For your hunger, I give you bread from Heaven

Every now and then I find things I have to share, be it an invigorating story, a song that gave me the autonomous sensory meridian response, a movie that consistently makes me cry (there are a few of those…) or just something I think everyone should see.

Today’s candidates:

I think every artist in the world should see this. Even if their form of art has nothing to do with drawing.

I have an absurd love for the song Caramelldansen (some would call it an obsession, but I can quit whenever I want). A lot of people may already be familiar with this track from the Swedish group Caramell since it took off as an Internet meme when a user sped up the song, turning it into something cute and bouncy. Since then, there have been about a dozen new iterations and remixes, including an English version.

Well, a few days ago, I ran aground of two new versions done by fans that instantly found their way onto my repeat list.

Caramelldansen – Acoustic
Caramelldansen – Banjo and Melodica

Speaking of songs which trigger that little shiver of pleasure, one of my favorite artists of all time, Sandy Lam, has a song which never fails to give me that response. If you can’t read the characters, the pinyin is Wei Ni Wo Shou Leng Feng Chui, if you should need it for any reason. My ASMR triggers between 1:06 and 1:26, especially in the latter 10 seconds.

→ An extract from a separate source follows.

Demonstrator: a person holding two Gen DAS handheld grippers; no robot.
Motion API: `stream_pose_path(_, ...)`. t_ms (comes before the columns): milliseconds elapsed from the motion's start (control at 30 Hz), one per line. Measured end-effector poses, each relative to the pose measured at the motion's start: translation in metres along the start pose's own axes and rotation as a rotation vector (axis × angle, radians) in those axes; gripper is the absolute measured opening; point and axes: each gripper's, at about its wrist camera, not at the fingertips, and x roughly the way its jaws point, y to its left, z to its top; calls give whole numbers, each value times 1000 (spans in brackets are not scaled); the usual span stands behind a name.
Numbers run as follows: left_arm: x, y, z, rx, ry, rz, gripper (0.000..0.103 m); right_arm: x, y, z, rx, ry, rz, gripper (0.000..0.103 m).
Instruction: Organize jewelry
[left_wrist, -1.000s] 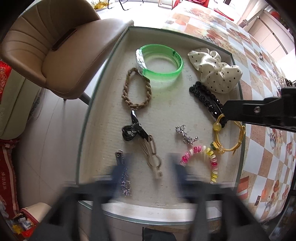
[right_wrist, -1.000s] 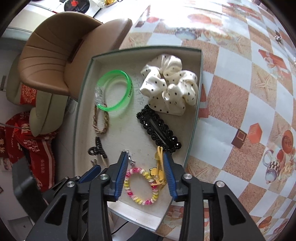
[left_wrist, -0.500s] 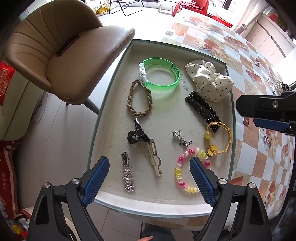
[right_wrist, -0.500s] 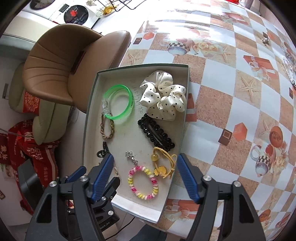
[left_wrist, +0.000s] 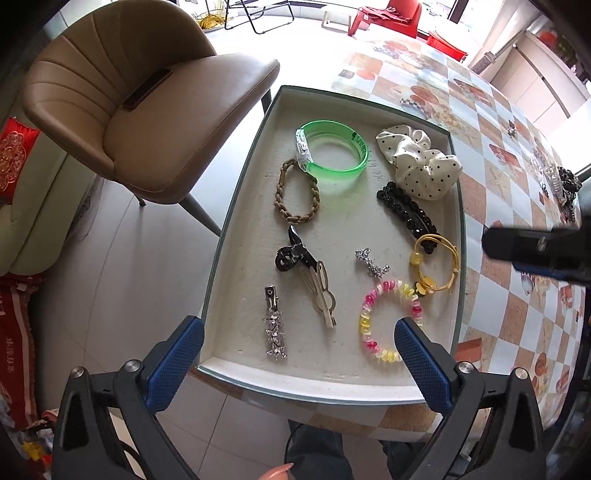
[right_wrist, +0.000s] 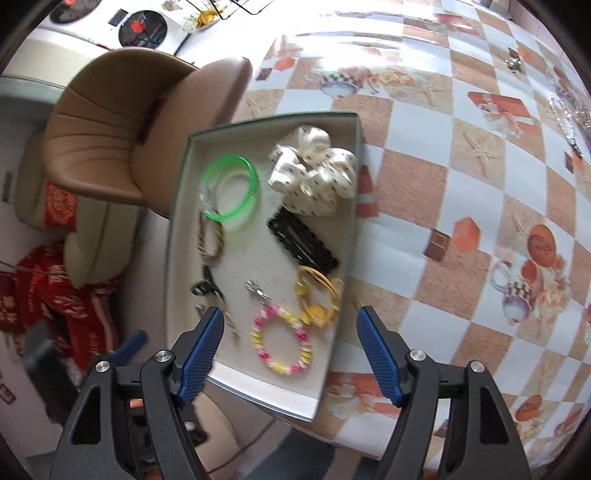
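A shallow white tray (left_wrist: 236, 206) on the table edge holds the jewelry: a green bangle (left_wrist: 332, 153), a polka-dot scrunchie (left_wrist: 419, 160), a braided tan band (left_wrist: 295, 192), a black beaded clip (left_wrist: 406, 210), a yellow cord bracelet (left_wrist: 436, 264), a pink-yellow bead bracelet (left_wrist: 388, 321), a silver charm (left_wrist: 371, 262), a black-and-beige clip (left_wrist: 306, 271) and a silver rhinestone clip (left_wrist: 274, 323). My left gripper (left_wrist: 299, 363) is open and empty above the tray's near edge. My right gripper (right_wrist: 290, 356) is open and empty, high above the tray (right_wrist: 181, 236).
A tan chair (left_wrist: 147, 110) stands left of the tray, over the tiled floor. The table has a checked orange-and-white cloth (right_wrist: 461, 184). More small jewelry lies at the table's far right (left_wrist: 554, 181). The right gripper's body (left_wrist: 535, 251) shows in the left wrist view.
Both grippers have opened wide and pulled up and back from the tray. The yellow cord bracelet, between the right fingers a second ago, lies free in the tray.
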Motion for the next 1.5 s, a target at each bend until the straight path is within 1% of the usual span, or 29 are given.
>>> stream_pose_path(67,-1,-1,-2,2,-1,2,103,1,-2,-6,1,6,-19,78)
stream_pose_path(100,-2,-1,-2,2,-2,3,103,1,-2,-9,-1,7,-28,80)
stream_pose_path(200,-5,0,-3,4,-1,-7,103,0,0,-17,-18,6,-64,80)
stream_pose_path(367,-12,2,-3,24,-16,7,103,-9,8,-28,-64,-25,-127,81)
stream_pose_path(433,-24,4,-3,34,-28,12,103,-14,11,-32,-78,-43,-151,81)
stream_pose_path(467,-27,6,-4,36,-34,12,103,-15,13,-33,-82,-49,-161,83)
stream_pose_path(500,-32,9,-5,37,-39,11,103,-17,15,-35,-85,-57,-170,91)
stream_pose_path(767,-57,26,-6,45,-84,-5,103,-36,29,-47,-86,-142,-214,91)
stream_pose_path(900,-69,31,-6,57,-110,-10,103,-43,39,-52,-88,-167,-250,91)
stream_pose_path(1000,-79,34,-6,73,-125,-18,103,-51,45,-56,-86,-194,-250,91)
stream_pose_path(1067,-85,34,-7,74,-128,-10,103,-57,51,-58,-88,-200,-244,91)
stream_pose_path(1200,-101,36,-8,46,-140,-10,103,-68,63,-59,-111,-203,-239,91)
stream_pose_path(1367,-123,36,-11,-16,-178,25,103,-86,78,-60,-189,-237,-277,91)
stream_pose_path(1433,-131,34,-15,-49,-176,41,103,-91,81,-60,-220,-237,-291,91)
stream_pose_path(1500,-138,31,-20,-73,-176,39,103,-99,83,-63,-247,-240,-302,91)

This artist also has produced of the most beautiful songs I’ve ever heard (Zhi Shao Hai You Ni), but sadly, it’s almost impossible to find a copy online, thanks to international copyright laws. The only place this far west that I can find the song anymore is in googling “zshyn.swf” for Flash movies made in homage. I have the track on CD, but unfortunately, have no way of sharing it in its true glory.

Jamin Winans is a man who deserves more recognition. His film, Ink (Recommended for mature audiences due to strong language and violence) has received almost no acknowledgement in Hollywood because of where it got its start: pirating online. Self-produced for a budget of $250,000 (a mere fraction of the cost of many Hollywood films), without the attention it received from pirating, Ink may never have taken off. To that end, rather than feel affronted at having what little profit he expected be further reduced from pirating, Jamin Winans opted to embrace the piracy for the greater exposure it gave his film. I’d like to think he wouldn’t greatly mind me linking this more obscure Italian subtitled version of the film (you can turn them off). In fact, I highly doubt it, especially since I’m also going to tell you that you can get a physical copy of this masterpiece from his website.

One of his short films, SPIN, is also available for viewing.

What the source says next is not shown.